Иван Ефимович Петров был во многих отношениях незаурядным человеком. Огромный военный опыт и профессиональные знания сочетались у него с большой общей культурой, широчайшей начитанностью и преданной любовью к искусству, прежде всего к живописи. Среди его близких друзей были превосходные и не слишком обласканные в те годы официальным признанием живописцы. Относясь с долей застенчивой иронии к собственным дилетантским занятиям живописью, Петров обладал при этом своеобразным и точным вкусом. И, пожалуй, к сказанному стоит добавить, что в заботах по розыску и сохранению Дрезденской галереи весьма существенная роль принадлежала Петрову, бывшему в ту пору начальником штаба Первого Украинского фронта. Он сам не особенно распространялся на эту тему, тем более следует сказать об этом сейчас.

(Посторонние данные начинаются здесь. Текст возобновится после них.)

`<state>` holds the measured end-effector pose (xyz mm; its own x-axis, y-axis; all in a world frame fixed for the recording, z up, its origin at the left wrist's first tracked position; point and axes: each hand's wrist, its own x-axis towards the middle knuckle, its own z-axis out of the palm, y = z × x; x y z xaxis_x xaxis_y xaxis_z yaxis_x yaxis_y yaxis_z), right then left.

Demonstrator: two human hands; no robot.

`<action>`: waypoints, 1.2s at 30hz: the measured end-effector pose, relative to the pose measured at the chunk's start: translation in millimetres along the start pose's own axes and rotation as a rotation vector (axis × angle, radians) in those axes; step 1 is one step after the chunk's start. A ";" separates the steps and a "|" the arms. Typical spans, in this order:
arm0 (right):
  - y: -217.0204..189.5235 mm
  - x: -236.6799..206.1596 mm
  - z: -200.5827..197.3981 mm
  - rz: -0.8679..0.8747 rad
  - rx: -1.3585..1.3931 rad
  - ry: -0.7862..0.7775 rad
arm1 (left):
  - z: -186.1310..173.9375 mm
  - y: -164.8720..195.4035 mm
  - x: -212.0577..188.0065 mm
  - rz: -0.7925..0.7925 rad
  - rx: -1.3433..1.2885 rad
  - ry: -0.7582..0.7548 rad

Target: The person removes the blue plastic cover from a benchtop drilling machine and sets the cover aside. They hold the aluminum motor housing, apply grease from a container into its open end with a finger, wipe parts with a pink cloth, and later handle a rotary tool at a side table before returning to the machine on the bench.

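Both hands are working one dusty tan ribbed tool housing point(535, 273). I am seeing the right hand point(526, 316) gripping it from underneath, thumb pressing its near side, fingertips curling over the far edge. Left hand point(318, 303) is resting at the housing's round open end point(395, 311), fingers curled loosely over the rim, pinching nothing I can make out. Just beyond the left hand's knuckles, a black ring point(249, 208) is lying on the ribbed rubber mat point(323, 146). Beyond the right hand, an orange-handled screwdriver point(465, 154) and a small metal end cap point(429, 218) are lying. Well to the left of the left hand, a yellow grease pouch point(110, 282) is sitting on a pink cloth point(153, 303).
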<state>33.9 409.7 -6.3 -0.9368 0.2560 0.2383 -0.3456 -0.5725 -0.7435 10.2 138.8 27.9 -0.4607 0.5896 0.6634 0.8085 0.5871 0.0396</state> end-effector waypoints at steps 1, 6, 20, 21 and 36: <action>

Петров был по характеру человеком решительным, а в критические минуты умел быть жестким. Однако, при всей своей, если можно так выразиться, абсолютной военности, он понимал, что в строгой военной субординации присутствует известная вынужденность, и не жаловал тех, кого приводила в раж именно эта субординационная сторона военной службы. Он любил умных и дисциплинированных и не любил вытаращенных от рвения и давал тем и другим чувствовать это.

В его поведении и внешности были некоторые странности, или, вернее, непривычности. Он имел обыкновение подписывать приказы своим полным именем: «Иван Петров» или «И. Е. Петров», любил ездить по передовой на «пикапе» или на полуторке, причем для лучшего обзора частенько стоя при этом на подножке.